## Your instructions
Filter these entries so that only lines with the word "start" remain.

## Dataset content

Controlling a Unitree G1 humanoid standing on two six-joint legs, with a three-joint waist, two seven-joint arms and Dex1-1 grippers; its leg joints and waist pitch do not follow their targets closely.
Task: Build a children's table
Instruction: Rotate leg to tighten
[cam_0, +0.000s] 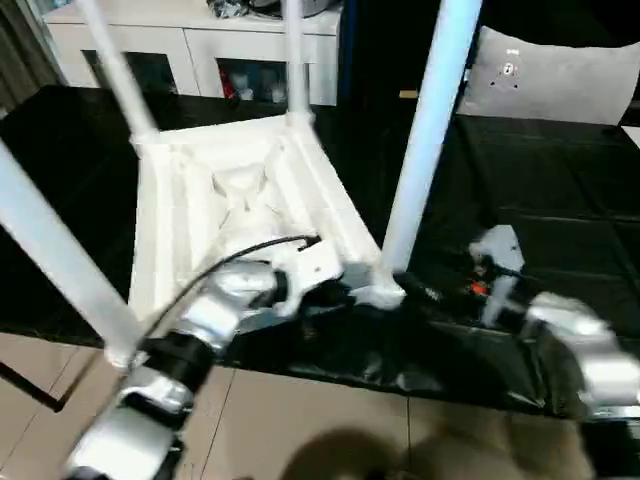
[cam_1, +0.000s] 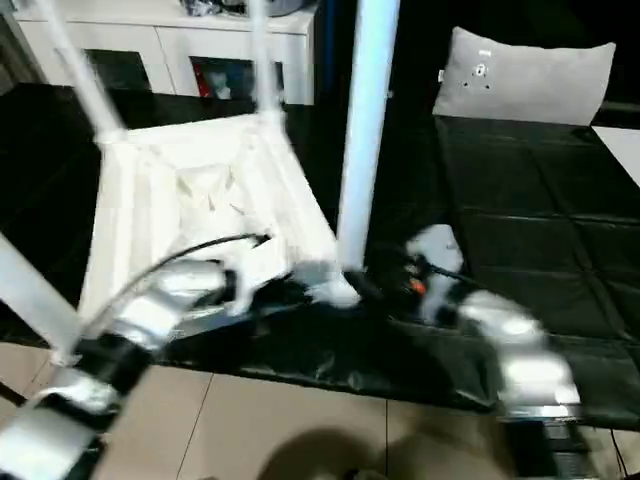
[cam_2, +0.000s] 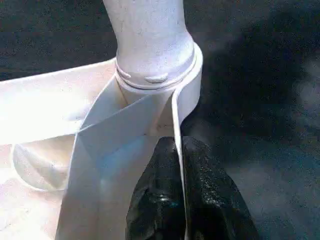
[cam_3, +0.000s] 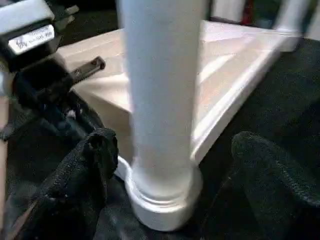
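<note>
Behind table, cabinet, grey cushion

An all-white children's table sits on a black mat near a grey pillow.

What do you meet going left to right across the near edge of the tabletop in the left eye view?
Near-left leg → left gripper, its jaws pinched on the tabletop rim → near-right leg standing in its corner socket → right gripper, off the leg over the black surface.
</note>
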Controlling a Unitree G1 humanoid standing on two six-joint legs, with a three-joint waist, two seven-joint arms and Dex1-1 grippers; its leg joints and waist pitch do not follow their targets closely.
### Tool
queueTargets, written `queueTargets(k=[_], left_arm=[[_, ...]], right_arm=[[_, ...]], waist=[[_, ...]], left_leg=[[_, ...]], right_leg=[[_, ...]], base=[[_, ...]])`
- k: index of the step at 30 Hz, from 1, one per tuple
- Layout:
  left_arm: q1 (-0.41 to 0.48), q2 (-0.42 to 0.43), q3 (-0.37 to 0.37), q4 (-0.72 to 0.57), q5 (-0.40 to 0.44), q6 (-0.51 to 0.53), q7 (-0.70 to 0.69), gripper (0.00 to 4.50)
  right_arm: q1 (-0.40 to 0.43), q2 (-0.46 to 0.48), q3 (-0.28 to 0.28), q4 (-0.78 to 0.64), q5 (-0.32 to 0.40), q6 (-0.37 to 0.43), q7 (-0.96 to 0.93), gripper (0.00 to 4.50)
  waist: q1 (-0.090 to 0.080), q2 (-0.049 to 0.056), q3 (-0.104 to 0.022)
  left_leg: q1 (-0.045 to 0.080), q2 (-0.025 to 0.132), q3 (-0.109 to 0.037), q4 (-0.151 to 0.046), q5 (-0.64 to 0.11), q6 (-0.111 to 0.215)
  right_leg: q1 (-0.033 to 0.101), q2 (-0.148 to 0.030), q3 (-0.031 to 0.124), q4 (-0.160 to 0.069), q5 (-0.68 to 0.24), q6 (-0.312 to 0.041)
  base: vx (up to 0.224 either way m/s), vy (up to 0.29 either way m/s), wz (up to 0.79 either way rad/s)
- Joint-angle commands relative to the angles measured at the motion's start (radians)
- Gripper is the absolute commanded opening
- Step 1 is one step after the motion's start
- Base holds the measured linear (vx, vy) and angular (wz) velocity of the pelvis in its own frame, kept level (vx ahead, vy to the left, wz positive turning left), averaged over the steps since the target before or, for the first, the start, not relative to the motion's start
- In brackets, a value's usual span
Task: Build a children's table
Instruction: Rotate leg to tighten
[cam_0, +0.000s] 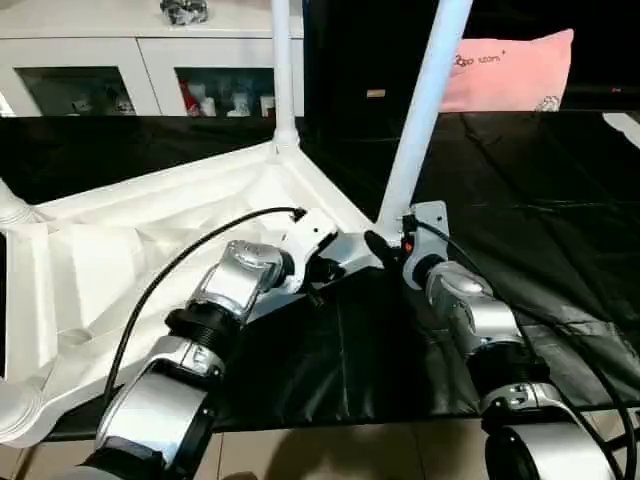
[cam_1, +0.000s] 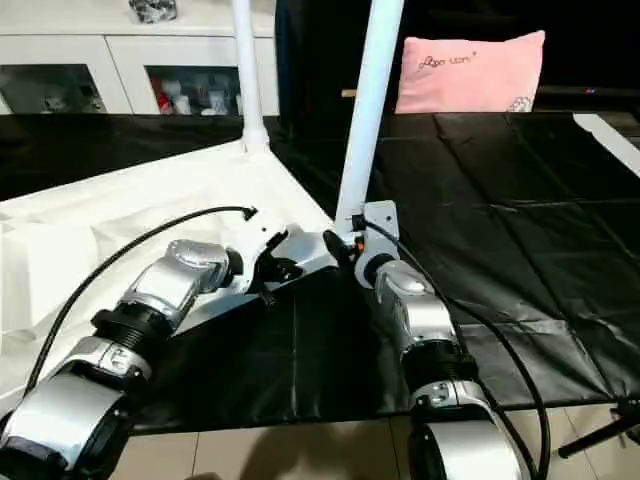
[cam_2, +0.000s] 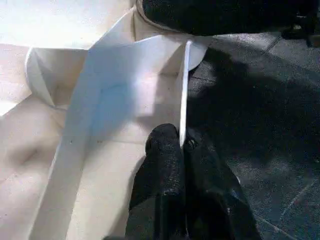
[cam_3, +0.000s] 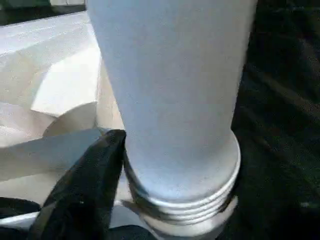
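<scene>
The white children's table top (cam_0: 150, 230) lies upside down on a black cloth, ribbed underside up. One tube leg (cam_0: 283, 60) stands upright in the far corner socket. A second leg (cam_0: 420, 110) leans to the right out of the near corner. Its threaded end (cam_3: 185, 200) shows just above the socket. My right gripper (cam_0: 385, 245) sits at the base of this leaning leg. My left gripper (cam_2: 179, 142) is shut on the thin raised rim (cam_2: 183, 85) of the table top, a short way from that corner.
A white cabinet with glass doors (cam_0: 100, 60) stands behind on the left, and a pink pillow (cam_0: 510, 70) lies at the back right. The black cloth (cam_0: 520, 200) spreads bare to the right. Floor tiles (cam_0: 330, 455) show along the near edge.
</scene>
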Motion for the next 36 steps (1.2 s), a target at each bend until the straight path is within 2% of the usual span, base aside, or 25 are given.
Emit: queueTargets(k=[1, 3, 4, 5, 6, 9, 12, 14, 15, 16, 17, 18, 20, 23, 24, 26, 31, 34, 36], left_arm=[[-0.023, -0.014, -0.022, -0.004, -0.003, -0.058, 0.023, 0.00], [-0.019, 0.010, -0.024, 0.005, -0.001, -0.071, -0.002, 0.00], [-0.016, 0.022, -0.023, 0.005, -0.002, -0.083, -0.019, 0.00], [-0.013, 0.031, -0.026, 0.005, 0.000, -0.102, -0.033, 0.00], [-0.011, 0.039, -0.029, 0.004, 0.001, -0.120, -0.045, 0.00], [-0.002, 0.068, -0.035, 0.005, 0.001, -0.145, -0.090, 0.00], [0.008, 0.108, -0.044, 0.011, -0.008, -0.184, -0.170, 0.00], [0.010, 0.120, -0.051, 0.013, -0.010, -0.202, -0.194, 0.00], [0.015, 0.134, -0.057, 0.010, -0.014, -0.219, -0.227, 0.00], [0.027, 0.167, -0.068, -0.010, -0.034, -0.243, -0.323, 0.00], [0.030, 0.176, -0.072, -0.016, -0.039, -0.250, -0.351, 0.00], [0.031, 0.180, -0.075, -0.019, -0.041, -0.258, -0.365, 0.00], [0.039, 0.204, -0.092, -0.038, -0.053, -0.289, -0.441, 0.00], [0.039, 0.235, -0.116, -0.055, -0.061, -0.295, -0.542, 0.00], [0.036, 0.241, -0.122, -0.050, -0.055, -0.308, -0.556, 0.00], [0.030, 0.256, -0.140, -0.038, -0.042, -0.340, -0.595, 0.00], [0.027, 0.274, -0.169, -0.054, -0.041, -0.367, -0.668, 0.00], [0.031, 0.275, -0.176, -0.065, -0.041, -0.369, -0.684, 0.00], [0.034, 0.275, -0.181, -0.071, -0.040, -0.372, -0.693, 0.00]], right_arm=[[0.031, 0.069, 0.101, 0.014, 0.010, 0.014, 0.112, 3.63], [0.057, 0.035, 0.103, -0.014, 0.001, -0.008, 0.143, 3.77], [0.071, 0.014, 0.102, -0.028, -0.006, -0.028, 0.157, 3.96], [0.082, -0.001, 0.104, -0.038, -0.011, -0.045, 0.169, 3.96], [0.090, -0.014, 0.106, -0.047, -0.016, -0.061, 0.180, 4.18], [0.118, -0.059, 0.093, -0.084, 0.009, -0.080, 0.251, 4.40], [0.149, -0.143, 0.103, -0.129, 0.016, -0.117, 0.375, 4.40], [0.157, -0.164, 0.106, -0.140, 0.018, -0.123, 0.411, 4.40], [0.165, -0.191, 0.110, -0.156, 0.026, -0.124, 0.459, 4.40], [0.187, -0.262, 0.126, -0.211, 0.053, -0.109, 0.592, 4.40], [0.192, -0.283, 0.131, -0.227, 0.062, -0.104, 0.629, 4.40], [0.194, -0.292, 0.133, -0.235, 0.066, -0.101, 0.648, 4.40], [0.189, -0.333, 0.146, -0.254, 0.075, -0.100, 0.716, 4.40], [0.157, -0.364, 0.164, -0.231, 0.022, -0.191, 0.723, 4.40], [0.151, -0.368, 0.165, -0.228, 0.024, -0.194, 0.735, 4.40], [0.140, -0.378, 0.179, -0.228, 0.033, -0.199, 0.786, 4.40], [0.132, -0.393, 0.221, -0.240, 0.056, -0.183, 0.902, 4.40], [0.126, -0.393, 0.234, -0.226, 0.057, -0.181, 0.928, 4.03], [0.120, -0.391, 0.241, -0.212, 0.053, -0.178, 0.939, 3.95]], waist=[[0.001, 0.001, -0.057], [-0.001, 0.000, -0.056], [-0.002, -0.004, -0.055], [-0.001, -0.002, -0.056], [-0.002, -0.003, -0.057], [-0.003, -0.003, -0.058], [0.002, -0.006, -0.061], [0.002, -0.006, -0.065], [0.001, -0.005, -0.066], [0.004, -0.004, -0.068], [0.007, -0.005, -0.070], [0.011, -0.003, -0.069], [0.017, -0.001, -0.070], [0.025, -0.002, -0.068], [0.027, 0.000, -0.067], [0.036, 0.000, -0.066], [0.047, -0.003, -0.068], [0.049, -0.002, -0.069], [0.049, -0.003, -0.069]], left_leg=[[-0.002, 0.034, -0.012, -0.071, -0.172, 0.041], [-0.001, 0.035, -0.013, -0.072, -0.188, 0.039], [-0.001, 0.035, -0.013, -0.073, -0.195, 0.039], [-0.001, 0.036, -0.014, -0.073, -0.194, 0.039], [-0.002, 0.036, -0.014, -0.072, -0.186, 0.042], [-0.002, 0.037, -0.012, -0.071, -0.167, 0.053], [-0.007, 0.036, -0.010, -0.065, -0.123, 0.076], [-0.011, 0.034, -0.011, -0.062, -0.098, 0.091], [-0.009, 0.036, -0.010, -0.061, -0.096, 0.096], [-0.010, 0.035, -0.010, -0.058, -0.089, 0.108], [-0.011, 0.036, -0.010, -0.056, -0.082, 0.116], [-0.013, 0.041, -0.008, -0.054, -0.063, 0.130], [-0.013, 0.043, -0.006, -0.051, -0.068, 0.138], [-0.009, 0.046, -0.005, -0.053, -0.090, 0.117], [-0.005, 0.046, -0.004, -0.054, -0.103, 0.103], [-0.004, 0.047, -0.004, -0.055, -0.119, 0.095], [-0.007, 0.046, -0.004, -0.053, -0.101, 0.099], [-0.008, 0.047, -0.005, -0.053, -0.098, 0.098], [-0.008, 0.046, -0.005, -0.053, -0.101, 0.095]], right_leg=[[0.047, -0.087, 0.050, -0.085, -0.205, -0.200], [0.046, -0.088, 0.050, -0.089, -0.231, -0.193], [0.046, -0.088, 0.051, -0.092, -0.257, -0.182], [0.046, -0.089, 0.051, -0.092, -0.261, -0.179], [0.046, -0.089, 0.051, -0.090, -0.246, -0.182], [0.046, -0.087, 0.053, -0.086, -0.202, -0.195], [0.053, -0.085, 0.052, -0.078, -0.112, -0.218], [0.055, -0.084, 0.051, -0.071, -0.063, -0.227], [0.053, -0.085, 0.051, -0.070, -0.052, -0.232], [0.056, -0.084, 0.050, -0.067, -0.027, -0.243], [0.058, -0.082, 0.050, -0.063, -0.003, -0.246], [0.053, -0.080, 0.050, -0.057, 0.047, -0.256], [0.049, -0.081, 0.047, -0.054, 0.056, -0.268], [0.044, -0.085, 0.047, -0.056, 0.008, -0.269], [0.040, -0.086, 0.049, -0.058, -0.016, -0.270], [0.041, -0.084, 0.049, -0.060, -0.035, -0.266], [0.044, -0.084, 0.049, -0.053, -0.001, -0.261], [0.044, -0.086, 0.049, -0.053, -0.012, -0.259], [0.044, -0.085, 0.048, -0.054, -0.016, -0.259]], base=[[0.000, 0.000, 0.00], [0.000, 0.000, 0.00], [0.000, 0.000, 0.00], [0.000, 0.000, 0.00], [0.000, 0.000, 0.00], [0.000, 0.000, 0.00], [0.000, 0.000, 0.00], [0.000, 0.000, 0.00], [0.000, 0.000, 0.00], [0.000, 0.000, 0.00], [0.000, 0.000, 0.00], [0.000, 0.000, 0.00], [0.000, 0.000, 0.00], [0.000, 0.000, 0.00], [0.000, 0.000, 0.00], [0.000, 0.000, 0.00], [0.000, 0.000, 0.00], [0.000, 0.000, 0.00], [0.000, 0.000, 0.00]])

## Task solution
- Joint-angle commands relative to the angles measured at the motion's start (radians)
- Step 1 is one step after the motion's start
- Base holds the measured linear (vx, vy) and angular (wz) velocity of the pelvis in its own frame, kept level (vx ahead, vy to the left, wz positive turning left), averaged over the steps since the target before or, for the first, the start, not relative to the motion's start

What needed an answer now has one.